In the meantime, however, McKelvey applied for and obtained a job working for Oakland County. He submitted his resignation on February 16, 2007, effective March 2, 2007. He filed an amended EEO complaint on April 4, 2007, to add a constructive discharge claim. After 180 days passed without a final agency decision, McKelvey filed this suit on October 24, 2007.

LAW AND ANALYSIS

McKelvey alleges a failure to accommodate, hostile environment, retaliation, and constructive discharge under the Rehabilitation Act of 1973, 29 U.S.C. § 701 et seq.

I. Summary Judgment Standard

Summary judgment is appropriate if "there is no genuine issue as to any material fact and . . . the moving party is entitled to a judgment as a matter of law." Fed.R.Civ.P. 56(c). When reviewing a motion for summary judgment, the facts and any reasonable inferences drawn from the facts must be viewed in the light most favorable to the nonmoving party. Matsushita Elec. Indus. Co., Ltd. v. Zenith Radio Corp., 475 U.S. 574, 587 (1986). The party opposing summary judgment, however, must present more than a "mere scintilla" of evidence; the evidence must be such that a reasonable jury could find in favor of the plaintiff.Anderson v. Liberty Lobby, Inc., 477 U.S. 242, 252 (1986).

II. Reasonable Accommodation

The parties agreed prior to the hearing to dismiss Plaintiff's reasonable accommodation claim, Count I of his complaint. Accordingly, the court will grant Defendant's motion to dismiss that claim.

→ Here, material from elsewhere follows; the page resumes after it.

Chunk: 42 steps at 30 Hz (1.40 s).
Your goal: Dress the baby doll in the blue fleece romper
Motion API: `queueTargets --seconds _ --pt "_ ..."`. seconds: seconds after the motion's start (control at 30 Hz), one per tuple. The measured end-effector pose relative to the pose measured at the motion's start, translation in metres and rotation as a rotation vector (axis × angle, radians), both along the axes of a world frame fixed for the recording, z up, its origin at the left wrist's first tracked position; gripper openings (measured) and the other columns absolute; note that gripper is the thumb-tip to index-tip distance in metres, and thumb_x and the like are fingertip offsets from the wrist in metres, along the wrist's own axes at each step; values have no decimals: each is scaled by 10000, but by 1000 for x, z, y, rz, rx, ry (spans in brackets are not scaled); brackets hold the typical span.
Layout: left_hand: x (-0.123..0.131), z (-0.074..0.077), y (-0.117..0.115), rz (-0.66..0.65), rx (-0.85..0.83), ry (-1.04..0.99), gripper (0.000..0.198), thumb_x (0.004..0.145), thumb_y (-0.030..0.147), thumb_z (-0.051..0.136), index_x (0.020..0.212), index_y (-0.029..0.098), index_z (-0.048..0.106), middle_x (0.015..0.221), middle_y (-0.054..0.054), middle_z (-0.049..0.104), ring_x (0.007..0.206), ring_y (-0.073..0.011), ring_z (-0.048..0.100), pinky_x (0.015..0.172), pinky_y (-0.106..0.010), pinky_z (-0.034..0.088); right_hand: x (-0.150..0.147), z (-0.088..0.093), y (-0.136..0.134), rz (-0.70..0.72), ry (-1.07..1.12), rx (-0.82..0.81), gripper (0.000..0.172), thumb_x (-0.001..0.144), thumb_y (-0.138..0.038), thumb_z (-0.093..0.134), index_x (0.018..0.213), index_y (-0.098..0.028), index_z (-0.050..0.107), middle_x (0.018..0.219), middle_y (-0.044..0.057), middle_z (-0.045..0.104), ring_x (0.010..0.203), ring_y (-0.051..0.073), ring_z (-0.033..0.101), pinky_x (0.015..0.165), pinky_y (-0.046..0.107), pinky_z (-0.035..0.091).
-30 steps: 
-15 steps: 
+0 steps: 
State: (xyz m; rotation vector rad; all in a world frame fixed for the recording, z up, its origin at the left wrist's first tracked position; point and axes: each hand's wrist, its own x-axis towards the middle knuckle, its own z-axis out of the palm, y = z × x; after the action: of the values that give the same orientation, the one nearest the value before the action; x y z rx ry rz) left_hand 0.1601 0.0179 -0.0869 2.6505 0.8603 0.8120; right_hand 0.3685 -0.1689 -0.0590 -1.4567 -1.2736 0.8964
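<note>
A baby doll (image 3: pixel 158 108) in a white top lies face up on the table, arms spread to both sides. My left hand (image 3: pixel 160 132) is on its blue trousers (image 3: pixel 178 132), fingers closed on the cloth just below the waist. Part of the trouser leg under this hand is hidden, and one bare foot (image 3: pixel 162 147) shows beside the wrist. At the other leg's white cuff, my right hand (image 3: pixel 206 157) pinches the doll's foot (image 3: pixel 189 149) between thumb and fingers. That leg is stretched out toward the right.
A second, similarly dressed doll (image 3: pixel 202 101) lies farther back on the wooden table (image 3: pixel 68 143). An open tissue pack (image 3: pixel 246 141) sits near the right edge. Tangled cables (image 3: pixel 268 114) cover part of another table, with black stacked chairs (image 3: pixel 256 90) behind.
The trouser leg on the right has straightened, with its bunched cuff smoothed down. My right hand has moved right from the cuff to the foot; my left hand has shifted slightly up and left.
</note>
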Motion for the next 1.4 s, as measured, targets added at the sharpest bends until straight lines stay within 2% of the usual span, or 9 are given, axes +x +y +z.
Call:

III. Hostile Environment Claim

Defendant contends that Plaintiff's hostile environment claim should be dismissed because Plaintiff did not properly exhaust his administrative remedies. Specifically, Defendant asserts Plaintiff's EEO complaint did not contain sufficient detail about his coworkers calling him a "cripple" and that Plaintiff did not fully cooperate in the administrative process because he declined to be interviewed in person. "[T]he EEOC complaint should be liberally construed to encompass all claims `reasonably expected to grow out of the charge of discrimination.'" Randolph v. Ohio Dept. of Youth Serv., 453 F.3d 724, 731 (6th Cir. 2006) (citation omitted). Although Plaintiff's formal EEO complaint does not contain the word "cripple," it does reference that Parks and Spaulding made "comments about my handicap and my parking situation." Pl.'s Ex. 10. Liberally construing the complaint, the court finds it is sufficient to encompass Plaintiff's claims in this suit.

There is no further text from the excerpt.